Balak, the parasha that was a precursor to Mr. Ed, has a serious message delivered by a talking donkey — one of the three protagonists of the short story. Balak, the king of Moab, fears that the people of Israel are finally on their way to enter the promised land. He requests a regional prophet, Bilaam, to curse the people since “they are too numerous for me; perhaps I can thus defeat them and drive them out of the land.” While instructed by God not to go on the mission, Bilaam is lured by Balak’s flattery and financial enticement. The third protagonist is Bilaam’s talking donkey who perceives, better than the prophet himself, the presence and intent of God. The story unfolds in such a way that each time Bilaam attempts to curse the people of Israel, a blessing comes from his mouth instead.

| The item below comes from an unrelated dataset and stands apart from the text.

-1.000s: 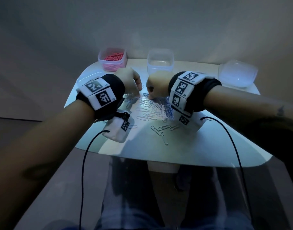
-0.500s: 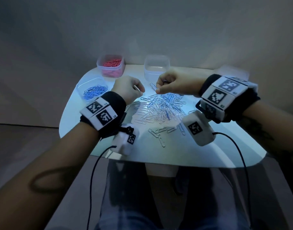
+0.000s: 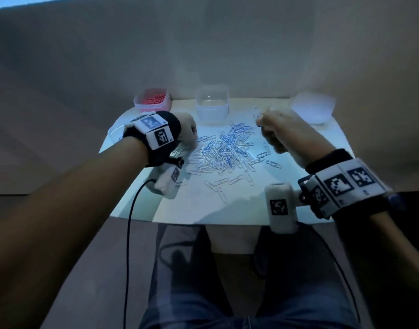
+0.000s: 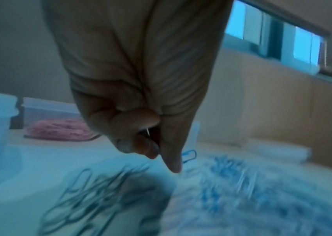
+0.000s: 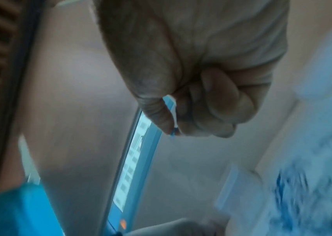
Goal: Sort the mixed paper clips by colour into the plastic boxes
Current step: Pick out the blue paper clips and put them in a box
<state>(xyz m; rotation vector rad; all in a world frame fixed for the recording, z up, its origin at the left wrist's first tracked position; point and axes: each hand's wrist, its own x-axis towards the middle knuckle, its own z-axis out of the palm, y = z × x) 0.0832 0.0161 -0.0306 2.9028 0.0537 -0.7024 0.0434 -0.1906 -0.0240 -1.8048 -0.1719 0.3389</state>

For far too long we have cursed a group of people who should be blessed. Because of a passage in Torah that is purported to be the will of God, homosexuals – and by extension anyone who has a sexual orientation that is not that of the heterosexual majority – have been discriminated against, persecuted, assaulted, murdered and driven to suicide. This despite one core passage of Torah teaching that each human being is created in the image of God, and another that we are meant to live through practice of mitzvot.
Sadly, too many people hide their fears and prejudices behind words of Scripture, no matter what their faith. “Marriage has always been between one man and one woman” they say, even though it is clear that in both Judaism and Islam, a man can marry as many women as he can afford to support. (The rabbis only restricted this to monogamy one thousand years ago.) The definition of marriage has changed throughout the course of human development, including within religious traditions. Moreover, we live in a society with a secular, not religious, government, which should be looking after the welfare of all its citizens. It was this concept of putting the value of equality ahead of the law that led the US Supreme Court to its historic decision last week that sexual orientation shall no longer be a hurdle to marriage.

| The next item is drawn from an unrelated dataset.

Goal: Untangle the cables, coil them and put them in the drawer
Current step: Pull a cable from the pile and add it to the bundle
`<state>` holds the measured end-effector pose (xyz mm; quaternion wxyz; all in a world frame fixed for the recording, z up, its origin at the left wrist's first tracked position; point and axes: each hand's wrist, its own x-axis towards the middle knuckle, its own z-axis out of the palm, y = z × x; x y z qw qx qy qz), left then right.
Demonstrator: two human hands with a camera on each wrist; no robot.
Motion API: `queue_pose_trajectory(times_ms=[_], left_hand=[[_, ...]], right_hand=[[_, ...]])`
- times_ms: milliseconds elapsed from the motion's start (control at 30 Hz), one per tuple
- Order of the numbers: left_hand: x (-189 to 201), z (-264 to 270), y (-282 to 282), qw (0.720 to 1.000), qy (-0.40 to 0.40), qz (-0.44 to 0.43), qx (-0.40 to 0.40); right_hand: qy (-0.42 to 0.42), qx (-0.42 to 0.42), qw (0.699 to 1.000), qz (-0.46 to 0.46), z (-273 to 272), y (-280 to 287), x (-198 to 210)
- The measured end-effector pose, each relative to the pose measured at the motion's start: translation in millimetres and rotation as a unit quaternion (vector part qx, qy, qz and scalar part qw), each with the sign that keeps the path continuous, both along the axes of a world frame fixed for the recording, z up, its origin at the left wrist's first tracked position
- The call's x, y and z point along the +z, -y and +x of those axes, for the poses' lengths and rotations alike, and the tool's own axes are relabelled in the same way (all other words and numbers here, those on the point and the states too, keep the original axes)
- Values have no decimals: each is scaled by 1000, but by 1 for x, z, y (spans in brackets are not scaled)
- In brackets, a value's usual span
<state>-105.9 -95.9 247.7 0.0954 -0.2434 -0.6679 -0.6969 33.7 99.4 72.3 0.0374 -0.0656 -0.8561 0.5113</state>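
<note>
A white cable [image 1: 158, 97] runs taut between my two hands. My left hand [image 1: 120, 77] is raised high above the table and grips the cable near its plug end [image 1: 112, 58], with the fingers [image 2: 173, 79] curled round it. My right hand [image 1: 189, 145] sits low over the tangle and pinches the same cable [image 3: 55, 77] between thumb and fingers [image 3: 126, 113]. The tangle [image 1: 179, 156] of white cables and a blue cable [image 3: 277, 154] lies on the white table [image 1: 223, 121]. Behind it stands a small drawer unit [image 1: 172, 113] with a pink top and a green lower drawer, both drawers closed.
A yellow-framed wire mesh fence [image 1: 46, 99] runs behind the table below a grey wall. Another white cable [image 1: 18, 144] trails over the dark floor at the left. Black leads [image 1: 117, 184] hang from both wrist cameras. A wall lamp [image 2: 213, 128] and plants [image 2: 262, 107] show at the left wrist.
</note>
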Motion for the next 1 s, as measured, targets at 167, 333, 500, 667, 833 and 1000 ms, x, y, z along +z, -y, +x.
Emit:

As Jews, we are moved by the words of the prophet Micah, whose teaching is read on this Shabbat. Micah teaches simply: “God has told you, human, what is good and what is required of you: to do justice, to act with lovingkindness and to walk humbly with God.”
To do justice requires providing all members of society with equal rights — a clear principle in Torah. To act with lovingkindness means to be kind and respectful to those who are different than you (as in love your neighbor like yourself). To walk humbly with God means to know that just because something is written, it is not necessarily so — one must always consider how one’s words and actions affect another divine being.